Yelena Isinbayeva Training Program
Yelena Isinbayeva answers questions from journalists at the airport in Rio de Janeiro. © Alexey Kudenko © Sputnik “I want to win the gold medal [at Rio 2016], but it’s impossible. Of course I am upset, that I am not here as a competitor, but I need to be here. I never will agree with the fact that they banned me, I will never forgive that.” Isinbayeva, who won Olympic gold in 2004 and defended her title in 2008, has flown to Brazil as a candidate for a position on the International Olympic Committee’s athletes’ commission. New commission members will be chosen after the conclusion of the Games on August 21. Four-time Olympic champion swimmer Aleksandr Popov currently represents Russia in the role. Petite summer lin. Russian Olympic delegate head Igor Kazikov stated that the Russian team wholly supports Isinbayeva’s bid to join the commission.
Delegation the promise of love rar. Isinbayeva was excluded from competing in Rio following the ruling by the International Association of Athletics Federations (IAAF) to ban the entire Russian track and field team from the Games. The decision came after Canadian law professor Richard McLaren's report which supported allegations of a state-backed doping program in Russia, made by the former head of Moscow's anti-doping laboratory, Grigory Rodchenkov.
Yelena Isinbayeva is now a member of the ‘Champions for Peace’ club, a group of 54 famous elite athletes committed to serving peace in the world through sport, created by Peace and Sport, a Monaco-based international organization. Campbell's board 'Ripped' on Pinterest. See more ideas about Athlete, Yelena isinbayeva and 80s workout.
Isinbayeva subsequently became the figurehead of Russia’s bid to overturn the ban, but on July 21 the Court of Arbitration for Sport (CAS) turned down an appeal from the Russian Olympic Committee and 68 Russian track and field athletes were banned from competing. The sole Russian athlete cleared to compete was Darya Klishina, who lives and trains outside of Russia. However, when the long jumper arrived in Rio, she was swiftly banned by her athletic federation on the basis of allegations of new incriminating evidence against her. But after Klishina submitted an appeal, CAS ruled her eligible to compete just one day before her event was due to begin. 'The IAAF decision of 9 July now remains in effect which found that I was eligible because I was available to reliable drug testing around the world almost 90% of the time,' Klishina posted on her Facebook account.

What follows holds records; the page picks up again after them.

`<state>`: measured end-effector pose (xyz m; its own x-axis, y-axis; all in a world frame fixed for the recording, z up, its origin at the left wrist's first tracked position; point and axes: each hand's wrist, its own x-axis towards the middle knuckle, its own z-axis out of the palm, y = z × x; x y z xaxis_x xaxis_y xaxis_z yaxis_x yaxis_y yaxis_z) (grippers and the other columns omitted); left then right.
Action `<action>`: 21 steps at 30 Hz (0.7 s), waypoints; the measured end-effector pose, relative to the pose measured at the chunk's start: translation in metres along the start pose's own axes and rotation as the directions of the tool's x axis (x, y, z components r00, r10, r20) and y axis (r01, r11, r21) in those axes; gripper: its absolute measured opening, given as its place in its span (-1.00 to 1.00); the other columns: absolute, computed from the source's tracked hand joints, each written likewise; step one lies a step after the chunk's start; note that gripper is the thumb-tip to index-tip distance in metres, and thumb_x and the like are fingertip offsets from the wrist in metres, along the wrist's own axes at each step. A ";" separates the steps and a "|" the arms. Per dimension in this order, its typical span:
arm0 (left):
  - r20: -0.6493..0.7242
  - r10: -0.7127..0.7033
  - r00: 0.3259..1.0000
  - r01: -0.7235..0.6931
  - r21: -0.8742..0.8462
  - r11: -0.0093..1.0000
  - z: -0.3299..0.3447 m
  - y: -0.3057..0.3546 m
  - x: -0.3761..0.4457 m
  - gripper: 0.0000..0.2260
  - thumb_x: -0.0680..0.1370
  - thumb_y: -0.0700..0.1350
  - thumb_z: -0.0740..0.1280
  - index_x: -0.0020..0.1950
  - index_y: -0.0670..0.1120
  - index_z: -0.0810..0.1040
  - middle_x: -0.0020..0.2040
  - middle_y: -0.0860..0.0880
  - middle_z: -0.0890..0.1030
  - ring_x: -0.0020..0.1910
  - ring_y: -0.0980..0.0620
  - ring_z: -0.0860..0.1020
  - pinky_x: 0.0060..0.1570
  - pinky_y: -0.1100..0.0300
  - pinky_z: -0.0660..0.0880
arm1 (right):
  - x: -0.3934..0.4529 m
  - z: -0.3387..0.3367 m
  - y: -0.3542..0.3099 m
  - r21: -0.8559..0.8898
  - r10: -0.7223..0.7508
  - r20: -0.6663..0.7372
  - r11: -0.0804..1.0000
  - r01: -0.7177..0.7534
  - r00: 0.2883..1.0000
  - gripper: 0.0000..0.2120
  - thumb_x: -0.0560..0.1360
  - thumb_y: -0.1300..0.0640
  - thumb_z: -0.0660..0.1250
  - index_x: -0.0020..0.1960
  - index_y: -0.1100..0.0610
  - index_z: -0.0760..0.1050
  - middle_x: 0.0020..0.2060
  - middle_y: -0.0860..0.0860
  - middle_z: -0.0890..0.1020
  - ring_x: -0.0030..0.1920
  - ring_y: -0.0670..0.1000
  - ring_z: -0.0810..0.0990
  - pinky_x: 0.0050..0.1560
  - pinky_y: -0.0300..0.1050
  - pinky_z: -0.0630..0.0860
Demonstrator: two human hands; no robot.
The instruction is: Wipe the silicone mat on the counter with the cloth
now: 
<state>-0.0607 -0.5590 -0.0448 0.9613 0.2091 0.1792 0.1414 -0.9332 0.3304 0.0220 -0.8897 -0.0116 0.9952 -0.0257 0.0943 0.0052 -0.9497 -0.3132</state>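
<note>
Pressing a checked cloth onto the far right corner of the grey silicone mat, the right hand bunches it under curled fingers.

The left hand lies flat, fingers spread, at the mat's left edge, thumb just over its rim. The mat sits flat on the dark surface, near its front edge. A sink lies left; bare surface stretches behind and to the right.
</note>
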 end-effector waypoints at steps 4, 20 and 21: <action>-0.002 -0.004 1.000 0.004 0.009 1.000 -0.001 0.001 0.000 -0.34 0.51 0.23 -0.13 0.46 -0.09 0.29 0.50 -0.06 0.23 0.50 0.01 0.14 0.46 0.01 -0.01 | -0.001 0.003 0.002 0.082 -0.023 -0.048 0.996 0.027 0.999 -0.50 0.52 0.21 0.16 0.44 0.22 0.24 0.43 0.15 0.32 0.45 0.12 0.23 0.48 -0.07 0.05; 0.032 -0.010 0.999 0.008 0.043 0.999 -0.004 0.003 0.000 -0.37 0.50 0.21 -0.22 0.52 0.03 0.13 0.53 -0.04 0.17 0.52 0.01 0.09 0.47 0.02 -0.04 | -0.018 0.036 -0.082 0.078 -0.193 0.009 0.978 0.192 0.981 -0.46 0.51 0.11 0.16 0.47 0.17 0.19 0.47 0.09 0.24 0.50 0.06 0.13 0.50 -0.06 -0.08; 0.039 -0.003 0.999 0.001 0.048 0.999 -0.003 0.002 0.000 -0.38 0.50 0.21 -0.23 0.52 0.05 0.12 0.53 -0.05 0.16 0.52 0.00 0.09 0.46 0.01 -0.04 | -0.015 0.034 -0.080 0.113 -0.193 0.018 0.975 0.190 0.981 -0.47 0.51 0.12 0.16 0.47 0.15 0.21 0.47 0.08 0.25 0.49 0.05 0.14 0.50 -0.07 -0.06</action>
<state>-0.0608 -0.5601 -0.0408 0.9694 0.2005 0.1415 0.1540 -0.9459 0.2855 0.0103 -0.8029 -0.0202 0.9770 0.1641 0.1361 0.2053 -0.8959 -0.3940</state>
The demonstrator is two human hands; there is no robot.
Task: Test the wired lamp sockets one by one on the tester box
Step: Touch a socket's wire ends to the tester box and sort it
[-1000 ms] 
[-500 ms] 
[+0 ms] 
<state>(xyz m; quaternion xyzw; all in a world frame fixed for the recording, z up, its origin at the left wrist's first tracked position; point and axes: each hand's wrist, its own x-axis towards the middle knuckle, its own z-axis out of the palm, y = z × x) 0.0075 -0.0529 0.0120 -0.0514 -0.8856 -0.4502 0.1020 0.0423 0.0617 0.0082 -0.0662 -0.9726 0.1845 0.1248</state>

'With the appeal now behind me, I can thankfully focus my time and attention on competing tomorrow night and enjoying my Olympic experience, which I have dreamed of since I first began long jumping as a young girl.' Isinbayeva is set to make a decision on her glittering sporting career, in which she also won bronze at the London 2012 Games and set 28 world records, at a special press conference on August 19.